# [BRIEF]
Provide the number of lines below that include "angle", without any other words.

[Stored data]
--------------------------------------------------

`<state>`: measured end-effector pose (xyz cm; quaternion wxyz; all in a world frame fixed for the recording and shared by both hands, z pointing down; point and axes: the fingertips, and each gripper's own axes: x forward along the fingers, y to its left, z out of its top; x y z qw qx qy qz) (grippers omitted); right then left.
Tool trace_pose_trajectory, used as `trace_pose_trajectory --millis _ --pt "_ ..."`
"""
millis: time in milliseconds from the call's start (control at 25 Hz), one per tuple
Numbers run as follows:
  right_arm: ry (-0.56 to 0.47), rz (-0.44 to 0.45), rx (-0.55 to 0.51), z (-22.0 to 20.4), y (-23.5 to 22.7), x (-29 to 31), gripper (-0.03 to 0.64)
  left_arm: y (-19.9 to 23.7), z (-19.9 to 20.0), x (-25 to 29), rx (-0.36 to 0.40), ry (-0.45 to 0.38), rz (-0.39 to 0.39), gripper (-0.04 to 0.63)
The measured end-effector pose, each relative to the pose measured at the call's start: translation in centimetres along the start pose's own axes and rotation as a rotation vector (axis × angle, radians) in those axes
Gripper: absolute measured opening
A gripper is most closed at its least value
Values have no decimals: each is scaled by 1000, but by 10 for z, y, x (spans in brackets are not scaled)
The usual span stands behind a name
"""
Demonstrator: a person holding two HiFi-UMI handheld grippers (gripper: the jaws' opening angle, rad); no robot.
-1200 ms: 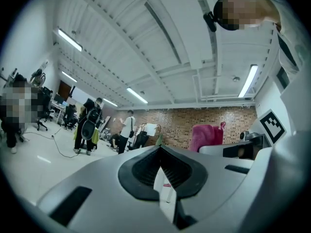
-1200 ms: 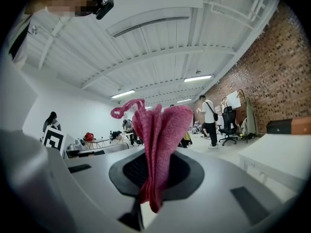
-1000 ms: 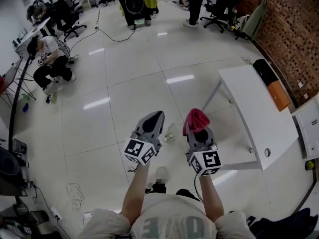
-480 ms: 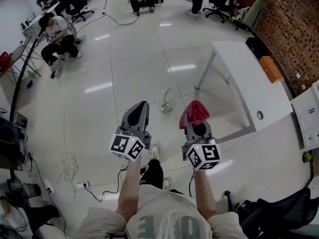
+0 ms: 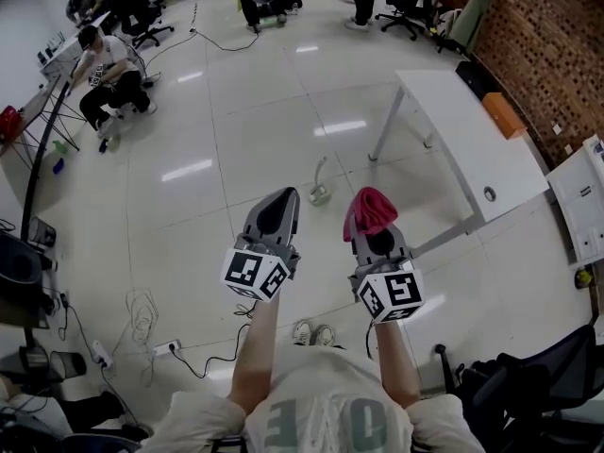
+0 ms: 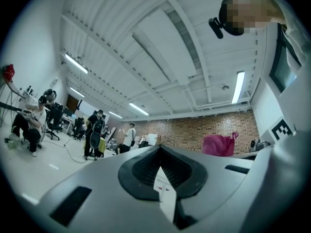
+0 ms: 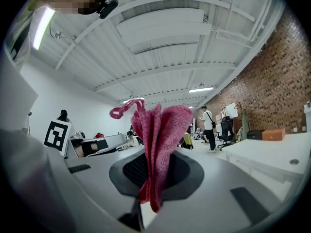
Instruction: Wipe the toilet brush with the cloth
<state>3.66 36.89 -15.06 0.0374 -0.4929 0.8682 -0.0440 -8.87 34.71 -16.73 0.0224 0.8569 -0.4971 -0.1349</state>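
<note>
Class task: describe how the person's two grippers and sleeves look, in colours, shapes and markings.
Both the left gripper and right gripper are grey, tapering shells with black textured pads inside. Each carries a white cube printed with black square markers. The person wears a pale short-sleeved T-shirt.

You hold the left gripper (image 5: 280, 203), jaws together, beside the right gripper (image 5: 376, 239), which pinches the pink cloth (image 5: 370, 210) (bunched up over its tips), while the toilet brush (image 5: 319, 190) stands on the glossy floor (image 5: 189, 225) beyond them, near the white table (image 5: 453, 140).
</note>
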Motion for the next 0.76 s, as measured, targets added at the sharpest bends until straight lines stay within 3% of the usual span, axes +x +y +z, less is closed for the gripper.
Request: trace_pose_trajectory --millis 400,760 --pt "3 -15 -11 -13 17 -8 31 1 -11 -16 -8 11 -26 3" --pt "-12 -21 -17 7 32 -26 31 -13 14 -32 4 -3 -42 3"
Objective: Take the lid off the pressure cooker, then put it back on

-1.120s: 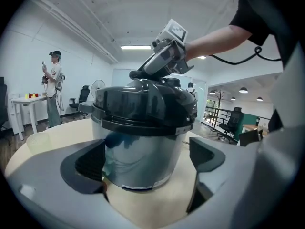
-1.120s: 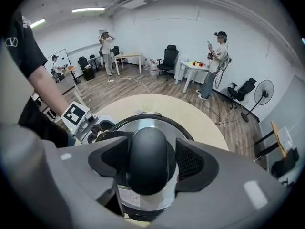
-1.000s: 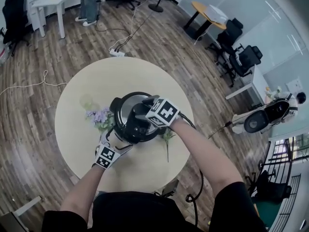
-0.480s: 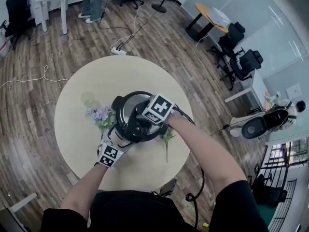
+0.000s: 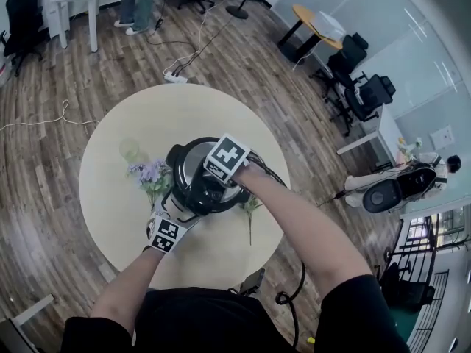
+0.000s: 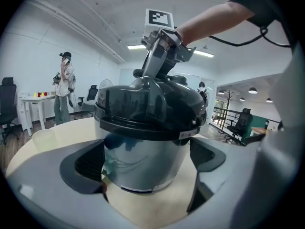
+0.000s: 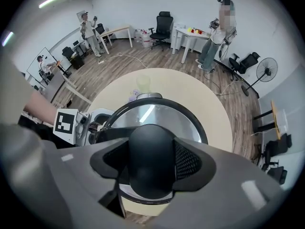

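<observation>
One thing has changed in the last second: the right gripper, closed from above on the lid's black knob, has twisted, so its marker cube now sits further left over the pressure cooker. The lid still lies flat on the steel pot on the round table. The left gripper has kept its place, its jaws wide either side of the pot without plainly pressing. I judge the lid is being turned in its lock, but whether to free or fasten it I cannot tell.
</observation>
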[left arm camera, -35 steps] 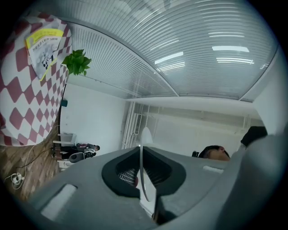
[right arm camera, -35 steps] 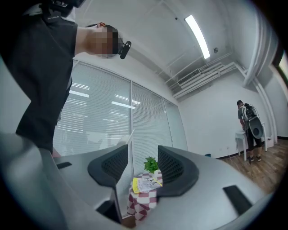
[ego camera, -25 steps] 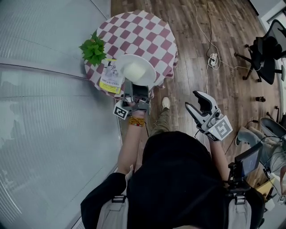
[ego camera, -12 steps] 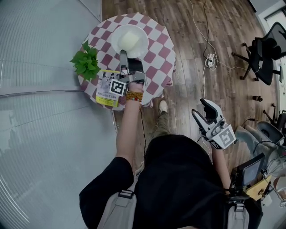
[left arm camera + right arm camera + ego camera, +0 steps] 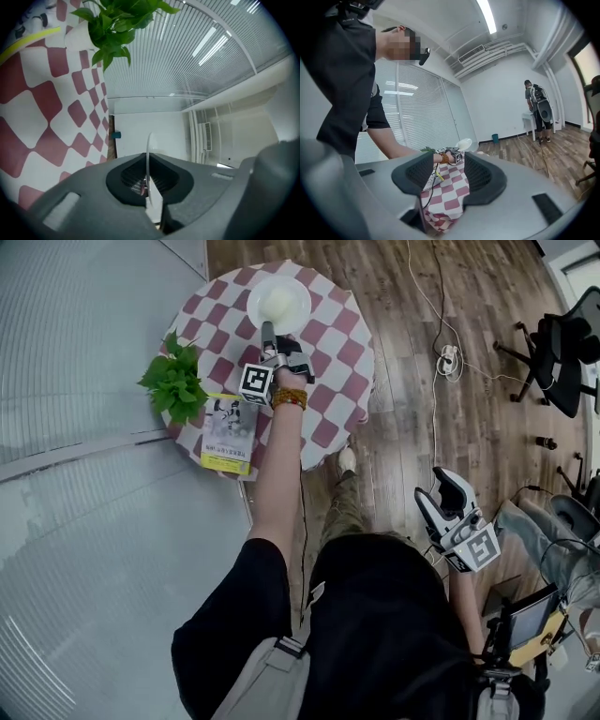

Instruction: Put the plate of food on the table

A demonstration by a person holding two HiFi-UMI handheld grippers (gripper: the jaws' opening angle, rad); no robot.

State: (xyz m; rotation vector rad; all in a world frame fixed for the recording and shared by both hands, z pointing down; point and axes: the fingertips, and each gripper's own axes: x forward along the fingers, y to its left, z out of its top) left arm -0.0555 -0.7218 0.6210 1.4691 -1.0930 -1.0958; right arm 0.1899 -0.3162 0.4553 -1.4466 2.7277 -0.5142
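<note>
A white plate (image 5: 278,304) with a pale heap of food hangs over the far part of the round table (image 5: 328,371), which wears a red-and-white checked cloth. My left gripper (image 5: 270,332) reaches across the table, shut on the plate's near rim. In the left gripper view the rim (image 5: 149,154) stands edge-on, pinched between the jaws of the left gripper (image 5: 149,180). Whether the plate touches the cloth I cannot tell. My right gripper (image 5: 439,491) hangs by my right side over the wooden floor, open and empty. The right gripper view looks past the right gripper (image 5: 446,176) to the plate (image 5: 464,143).
A green potted plant (image 5: 173,385) and a yellow-and-white booklet (image 5: 228,432) sit on the table's left side. A glass wall with blinds runs along the left. Cables and a power strip (image 5: 448,362) lie on the floor, with an office chair (image 5: 562,343) at right. A person (image 5: 536,110) stands far off.
My left arm has stretched out and carried the plate from the table's near edge to its far part. The right gripper has dropped a little lower at my side.
</note>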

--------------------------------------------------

# [EXPECTED ANSWER]
3